ASSIGNMENT
Across the listing below, count the lines containing "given". Give nothing but the number.

▼

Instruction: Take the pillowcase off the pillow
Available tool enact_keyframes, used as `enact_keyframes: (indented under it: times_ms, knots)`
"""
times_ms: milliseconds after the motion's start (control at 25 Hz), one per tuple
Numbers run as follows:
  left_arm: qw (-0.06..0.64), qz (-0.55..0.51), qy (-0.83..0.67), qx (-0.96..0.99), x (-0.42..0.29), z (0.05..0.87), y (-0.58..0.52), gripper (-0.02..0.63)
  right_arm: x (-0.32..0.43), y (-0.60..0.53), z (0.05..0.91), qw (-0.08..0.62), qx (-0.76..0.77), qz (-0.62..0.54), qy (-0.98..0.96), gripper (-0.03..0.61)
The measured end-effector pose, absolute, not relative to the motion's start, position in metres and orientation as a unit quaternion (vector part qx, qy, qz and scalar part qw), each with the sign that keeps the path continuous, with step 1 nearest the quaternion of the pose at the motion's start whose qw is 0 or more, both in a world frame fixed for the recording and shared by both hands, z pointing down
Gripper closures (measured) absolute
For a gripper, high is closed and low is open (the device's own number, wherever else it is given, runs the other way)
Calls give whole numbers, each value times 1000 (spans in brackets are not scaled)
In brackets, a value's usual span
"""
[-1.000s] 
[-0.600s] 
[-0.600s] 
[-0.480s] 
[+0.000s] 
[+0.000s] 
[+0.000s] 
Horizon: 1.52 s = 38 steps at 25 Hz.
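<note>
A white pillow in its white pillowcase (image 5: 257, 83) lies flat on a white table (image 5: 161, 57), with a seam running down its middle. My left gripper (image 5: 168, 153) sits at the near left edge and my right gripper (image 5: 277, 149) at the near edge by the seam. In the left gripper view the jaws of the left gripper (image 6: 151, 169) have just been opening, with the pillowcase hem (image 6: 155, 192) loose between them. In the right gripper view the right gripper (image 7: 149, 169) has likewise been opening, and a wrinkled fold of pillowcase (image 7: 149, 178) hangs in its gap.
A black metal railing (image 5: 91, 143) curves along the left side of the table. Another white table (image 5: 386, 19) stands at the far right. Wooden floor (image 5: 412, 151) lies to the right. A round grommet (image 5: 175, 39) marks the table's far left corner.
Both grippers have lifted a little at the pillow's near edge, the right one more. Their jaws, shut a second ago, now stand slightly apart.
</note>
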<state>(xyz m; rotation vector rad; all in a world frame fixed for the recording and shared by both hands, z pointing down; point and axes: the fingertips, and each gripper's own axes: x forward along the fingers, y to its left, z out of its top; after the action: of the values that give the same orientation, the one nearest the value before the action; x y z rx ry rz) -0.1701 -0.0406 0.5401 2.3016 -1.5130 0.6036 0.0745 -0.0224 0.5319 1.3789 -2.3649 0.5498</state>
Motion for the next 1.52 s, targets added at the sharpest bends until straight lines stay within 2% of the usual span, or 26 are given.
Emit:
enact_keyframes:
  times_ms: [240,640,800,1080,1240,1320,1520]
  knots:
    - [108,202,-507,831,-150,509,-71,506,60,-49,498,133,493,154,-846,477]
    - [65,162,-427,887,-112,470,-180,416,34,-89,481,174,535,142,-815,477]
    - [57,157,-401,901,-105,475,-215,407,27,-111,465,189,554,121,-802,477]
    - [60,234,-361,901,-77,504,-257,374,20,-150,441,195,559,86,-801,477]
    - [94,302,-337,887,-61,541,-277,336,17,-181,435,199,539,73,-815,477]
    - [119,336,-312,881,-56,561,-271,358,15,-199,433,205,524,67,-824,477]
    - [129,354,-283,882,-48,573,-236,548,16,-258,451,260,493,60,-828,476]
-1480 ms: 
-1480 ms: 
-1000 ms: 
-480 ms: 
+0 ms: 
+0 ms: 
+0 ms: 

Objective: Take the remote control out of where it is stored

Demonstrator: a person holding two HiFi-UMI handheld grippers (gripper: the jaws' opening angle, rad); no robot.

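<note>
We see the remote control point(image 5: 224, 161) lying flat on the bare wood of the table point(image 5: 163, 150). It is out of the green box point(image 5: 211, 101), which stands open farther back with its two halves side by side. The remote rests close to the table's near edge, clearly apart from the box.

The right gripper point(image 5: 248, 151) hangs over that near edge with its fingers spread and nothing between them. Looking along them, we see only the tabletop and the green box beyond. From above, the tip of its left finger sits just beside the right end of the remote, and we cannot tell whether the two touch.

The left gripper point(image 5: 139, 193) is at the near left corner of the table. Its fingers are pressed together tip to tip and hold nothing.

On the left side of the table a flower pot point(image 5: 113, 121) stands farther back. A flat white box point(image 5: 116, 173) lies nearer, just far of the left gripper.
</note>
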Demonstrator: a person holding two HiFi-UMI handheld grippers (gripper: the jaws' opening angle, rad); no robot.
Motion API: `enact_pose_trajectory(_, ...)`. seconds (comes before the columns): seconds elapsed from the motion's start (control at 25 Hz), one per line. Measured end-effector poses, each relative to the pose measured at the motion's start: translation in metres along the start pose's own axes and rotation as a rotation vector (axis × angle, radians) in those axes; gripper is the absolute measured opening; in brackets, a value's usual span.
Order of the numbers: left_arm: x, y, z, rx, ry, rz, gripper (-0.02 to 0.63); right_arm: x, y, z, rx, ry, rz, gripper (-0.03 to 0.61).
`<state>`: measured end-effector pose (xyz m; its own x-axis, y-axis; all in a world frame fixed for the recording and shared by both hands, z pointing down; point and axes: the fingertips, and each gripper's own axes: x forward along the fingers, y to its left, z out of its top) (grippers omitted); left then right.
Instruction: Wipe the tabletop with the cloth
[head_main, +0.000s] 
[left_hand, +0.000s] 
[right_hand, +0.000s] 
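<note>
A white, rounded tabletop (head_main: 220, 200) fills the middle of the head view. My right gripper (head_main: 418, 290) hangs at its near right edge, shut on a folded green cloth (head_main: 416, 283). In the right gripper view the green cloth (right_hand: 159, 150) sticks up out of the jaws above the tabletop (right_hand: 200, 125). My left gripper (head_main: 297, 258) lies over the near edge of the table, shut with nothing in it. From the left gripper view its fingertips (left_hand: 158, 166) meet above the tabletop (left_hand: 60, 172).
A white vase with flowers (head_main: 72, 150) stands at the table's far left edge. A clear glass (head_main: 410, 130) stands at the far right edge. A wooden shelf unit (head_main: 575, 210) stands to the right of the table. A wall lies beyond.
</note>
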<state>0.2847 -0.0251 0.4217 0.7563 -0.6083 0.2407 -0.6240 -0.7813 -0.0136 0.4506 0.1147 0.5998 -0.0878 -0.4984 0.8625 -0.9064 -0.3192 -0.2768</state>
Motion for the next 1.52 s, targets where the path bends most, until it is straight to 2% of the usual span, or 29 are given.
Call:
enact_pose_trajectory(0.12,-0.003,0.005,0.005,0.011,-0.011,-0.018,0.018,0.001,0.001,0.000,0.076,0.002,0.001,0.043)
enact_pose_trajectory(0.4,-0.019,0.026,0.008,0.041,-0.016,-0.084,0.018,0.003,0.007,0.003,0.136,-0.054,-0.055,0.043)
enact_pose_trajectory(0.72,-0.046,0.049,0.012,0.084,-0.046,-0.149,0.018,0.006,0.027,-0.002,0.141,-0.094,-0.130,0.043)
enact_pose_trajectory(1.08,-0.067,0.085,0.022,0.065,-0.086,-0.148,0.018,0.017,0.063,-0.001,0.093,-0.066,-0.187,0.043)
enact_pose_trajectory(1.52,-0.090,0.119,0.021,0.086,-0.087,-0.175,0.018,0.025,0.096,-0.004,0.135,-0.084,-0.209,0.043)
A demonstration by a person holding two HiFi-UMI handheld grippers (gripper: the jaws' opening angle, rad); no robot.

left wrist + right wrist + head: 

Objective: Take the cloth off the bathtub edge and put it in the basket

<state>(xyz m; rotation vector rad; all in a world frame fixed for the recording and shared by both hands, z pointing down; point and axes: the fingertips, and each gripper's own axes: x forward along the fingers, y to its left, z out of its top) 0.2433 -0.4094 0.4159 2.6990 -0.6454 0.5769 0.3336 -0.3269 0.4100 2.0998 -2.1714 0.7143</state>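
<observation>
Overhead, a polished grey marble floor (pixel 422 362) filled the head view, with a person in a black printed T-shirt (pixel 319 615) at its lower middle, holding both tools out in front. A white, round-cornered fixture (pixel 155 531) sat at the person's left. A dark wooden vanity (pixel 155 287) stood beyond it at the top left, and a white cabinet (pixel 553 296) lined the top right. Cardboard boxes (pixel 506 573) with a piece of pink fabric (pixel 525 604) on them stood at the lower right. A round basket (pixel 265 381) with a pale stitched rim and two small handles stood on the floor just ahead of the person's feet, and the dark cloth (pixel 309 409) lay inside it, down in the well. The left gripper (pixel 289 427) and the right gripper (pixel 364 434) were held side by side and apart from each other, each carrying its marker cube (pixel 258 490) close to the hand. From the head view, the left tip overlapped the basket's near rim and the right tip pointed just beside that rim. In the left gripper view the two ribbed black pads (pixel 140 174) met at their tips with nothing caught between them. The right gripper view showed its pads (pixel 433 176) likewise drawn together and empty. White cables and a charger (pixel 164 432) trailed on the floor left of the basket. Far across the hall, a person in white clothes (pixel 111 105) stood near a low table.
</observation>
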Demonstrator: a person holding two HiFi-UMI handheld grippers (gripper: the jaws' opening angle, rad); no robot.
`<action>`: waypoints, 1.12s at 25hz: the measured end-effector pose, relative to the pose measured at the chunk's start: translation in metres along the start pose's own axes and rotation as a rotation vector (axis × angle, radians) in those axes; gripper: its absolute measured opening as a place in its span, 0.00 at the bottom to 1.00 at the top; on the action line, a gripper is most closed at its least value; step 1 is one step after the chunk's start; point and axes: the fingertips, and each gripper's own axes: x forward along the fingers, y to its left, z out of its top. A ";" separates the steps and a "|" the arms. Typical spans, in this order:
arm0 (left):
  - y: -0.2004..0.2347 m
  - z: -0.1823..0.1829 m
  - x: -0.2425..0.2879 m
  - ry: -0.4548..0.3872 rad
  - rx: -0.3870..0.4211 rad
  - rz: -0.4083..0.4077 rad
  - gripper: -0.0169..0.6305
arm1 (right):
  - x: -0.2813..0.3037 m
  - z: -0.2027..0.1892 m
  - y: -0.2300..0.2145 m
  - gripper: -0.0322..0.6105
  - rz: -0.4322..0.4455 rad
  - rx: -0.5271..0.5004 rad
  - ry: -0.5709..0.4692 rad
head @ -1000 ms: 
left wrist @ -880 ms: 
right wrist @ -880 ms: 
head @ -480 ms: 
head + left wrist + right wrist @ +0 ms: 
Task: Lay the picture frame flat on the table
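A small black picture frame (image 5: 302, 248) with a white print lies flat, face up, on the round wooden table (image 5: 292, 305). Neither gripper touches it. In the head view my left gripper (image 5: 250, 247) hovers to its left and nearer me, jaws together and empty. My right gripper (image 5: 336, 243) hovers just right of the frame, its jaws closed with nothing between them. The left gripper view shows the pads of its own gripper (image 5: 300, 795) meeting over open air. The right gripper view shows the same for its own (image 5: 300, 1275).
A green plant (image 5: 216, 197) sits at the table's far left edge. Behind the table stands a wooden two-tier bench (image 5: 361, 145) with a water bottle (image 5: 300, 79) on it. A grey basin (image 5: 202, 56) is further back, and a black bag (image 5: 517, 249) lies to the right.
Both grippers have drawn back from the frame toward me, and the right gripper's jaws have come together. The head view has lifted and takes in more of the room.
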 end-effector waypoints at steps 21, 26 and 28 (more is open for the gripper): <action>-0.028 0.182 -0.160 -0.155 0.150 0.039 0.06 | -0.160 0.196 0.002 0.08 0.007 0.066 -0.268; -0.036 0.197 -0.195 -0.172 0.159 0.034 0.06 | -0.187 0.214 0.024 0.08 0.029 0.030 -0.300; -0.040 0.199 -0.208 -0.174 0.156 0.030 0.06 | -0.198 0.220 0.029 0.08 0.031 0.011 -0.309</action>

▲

RESULT
3